⚠️ DISCLAIMER⚠️ : This repository contains legacy code! The project has been moved and is now available and maintained as the cdk-scaffold module.
The GraphStream-based visualisation functionalities are available in a separate repository: https://github.com/JonasSchaub/scaffold-graph-vis
Some of the cdk-scaffold functionalities are also implemented in the MORTAR (MOlecule fRagmenTAtion fRamework) rich client Graphical User Interface (GUI) application (GitHub repository | article)
The Scaffold Generator library is designed to make molecular scaffold-related functionalities available in applications
and workflows based on the Chemistry Development Kit (CDK). Building mainly upon the works by
Bemis and Murcko, Schuffenhauer et al.,
and Varin et al., it offers scaffold perception and dissection based on single
molecules and molecule collections. From the latter, Scaffold Trees and Scaffold Networks can be constructed,
represented in data structures, and visualised using the GraphStream library.
Multiple options to fine-tune and adapt the routines are available.
A scientific article describing the library has been published and is available here:
https://doi.org/10.1186/s13321-022-00656-x
Scaffold Generator is also available in the open Java rich client application MORTAR ('MOlecule fRagmenTation fRamework')
where in silico molecule fragmentation can be easily conducted on a given data set and the results visualised
(MORTAR GitHub repository, MORTAR article preprint).
The ScaffoldGenerator\src\main\java\ folder contains the Java source classes of Scaffold Generator. The class ScaffoldGenerator is the core class of the library making its main functionalities available through convenient, high-level methods. Other classes are used e.g. to represent data structures like Scaffold Trees and Scaffold Networks.
The test class ScaffoldGeneratorTest illustrates and tests the functionalities of Scaffold Generator; the correct
output of its basic methods like scaffold generation, the more advanced functions to build Scaffold Trees and Scaffold Networks,
the correct application of Schuffenhauer et al.'s prioritization rules (based on the
schemata given in their publication), and the correct workings of the available settings and options. Some examples of
Scaffold Trees and Scaffold Networks are displayed for visual inspection using the GraphStream library
and examples for the basic functionalities are visualised using example molecules imported from the resource folder
(see below) and saved as image files in an output folder. Two examples for the GraphStream visualisation of Scaffold Trees
and Networks can be found in the GraphStreamFigures folder.

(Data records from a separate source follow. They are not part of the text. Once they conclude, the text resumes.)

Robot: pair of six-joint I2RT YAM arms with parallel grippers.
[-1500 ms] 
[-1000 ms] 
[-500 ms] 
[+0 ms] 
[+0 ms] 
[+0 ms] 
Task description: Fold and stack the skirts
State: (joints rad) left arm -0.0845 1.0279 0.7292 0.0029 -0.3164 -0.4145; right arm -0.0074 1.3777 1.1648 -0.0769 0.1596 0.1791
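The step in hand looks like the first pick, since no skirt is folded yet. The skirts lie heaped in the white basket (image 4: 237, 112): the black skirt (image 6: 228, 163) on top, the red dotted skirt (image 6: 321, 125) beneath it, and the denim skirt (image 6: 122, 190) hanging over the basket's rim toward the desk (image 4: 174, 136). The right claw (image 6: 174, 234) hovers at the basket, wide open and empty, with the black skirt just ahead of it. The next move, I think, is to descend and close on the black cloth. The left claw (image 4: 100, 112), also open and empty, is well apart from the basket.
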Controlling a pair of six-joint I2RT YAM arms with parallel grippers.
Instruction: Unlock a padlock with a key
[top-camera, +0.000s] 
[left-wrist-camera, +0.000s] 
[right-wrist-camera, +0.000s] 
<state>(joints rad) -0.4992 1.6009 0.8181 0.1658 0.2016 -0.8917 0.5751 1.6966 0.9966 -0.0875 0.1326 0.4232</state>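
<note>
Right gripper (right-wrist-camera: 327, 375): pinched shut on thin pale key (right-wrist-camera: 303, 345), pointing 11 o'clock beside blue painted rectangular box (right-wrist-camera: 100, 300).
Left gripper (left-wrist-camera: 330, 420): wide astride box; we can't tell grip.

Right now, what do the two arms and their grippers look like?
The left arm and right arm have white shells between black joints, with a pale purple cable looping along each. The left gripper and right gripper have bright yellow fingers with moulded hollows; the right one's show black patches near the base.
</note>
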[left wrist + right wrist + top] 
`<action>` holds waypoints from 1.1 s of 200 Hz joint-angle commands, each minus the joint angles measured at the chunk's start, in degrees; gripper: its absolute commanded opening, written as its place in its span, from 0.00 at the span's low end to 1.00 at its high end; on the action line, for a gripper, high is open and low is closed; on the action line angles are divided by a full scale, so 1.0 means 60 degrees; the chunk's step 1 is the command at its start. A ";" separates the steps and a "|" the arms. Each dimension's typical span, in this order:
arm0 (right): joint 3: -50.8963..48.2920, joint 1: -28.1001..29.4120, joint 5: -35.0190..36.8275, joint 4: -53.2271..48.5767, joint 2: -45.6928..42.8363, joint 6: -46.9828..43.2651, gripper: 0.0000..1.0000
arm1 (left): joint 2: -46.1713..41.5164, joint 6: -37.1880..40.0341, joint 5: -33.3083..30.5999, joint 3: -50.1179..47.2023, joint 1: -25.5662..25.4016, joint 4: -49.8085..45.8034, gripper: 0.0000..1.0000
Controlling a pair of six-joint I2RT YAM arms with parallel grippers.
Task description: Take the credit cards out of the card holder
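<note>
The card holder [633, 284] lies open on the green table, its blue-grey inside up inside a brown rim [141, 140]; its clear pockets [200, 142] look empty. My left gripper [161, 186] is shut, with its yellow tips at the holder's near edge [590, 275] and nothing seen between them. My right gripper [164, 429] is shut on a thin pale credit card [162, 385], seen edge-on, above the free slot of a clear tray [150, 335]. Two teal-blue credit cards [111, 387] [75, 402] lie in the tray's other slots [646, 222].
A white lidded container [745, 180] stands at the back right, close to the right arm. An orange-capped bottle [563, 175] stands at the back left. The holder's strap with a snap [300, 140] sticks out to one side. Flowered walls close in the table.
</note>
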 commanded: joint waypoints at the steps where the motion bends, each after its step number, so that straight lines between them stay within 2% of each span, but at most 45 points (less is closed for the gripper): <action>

Additionally, performance tests are included that apply
specific routines of Scaffold Generator to the whole COCONUT database.
The test resources folder at path src\test\resources\ contains MDL MOL files of 23 test molecules used to
illustrate the basic functionalities of Scaffold Generator. They are imported in multiple test methods and the results
saved as image files in respective molecule-specific output folders.
An SD file of the COCONUT database to run the performance tests, is
not included in the repository (see below).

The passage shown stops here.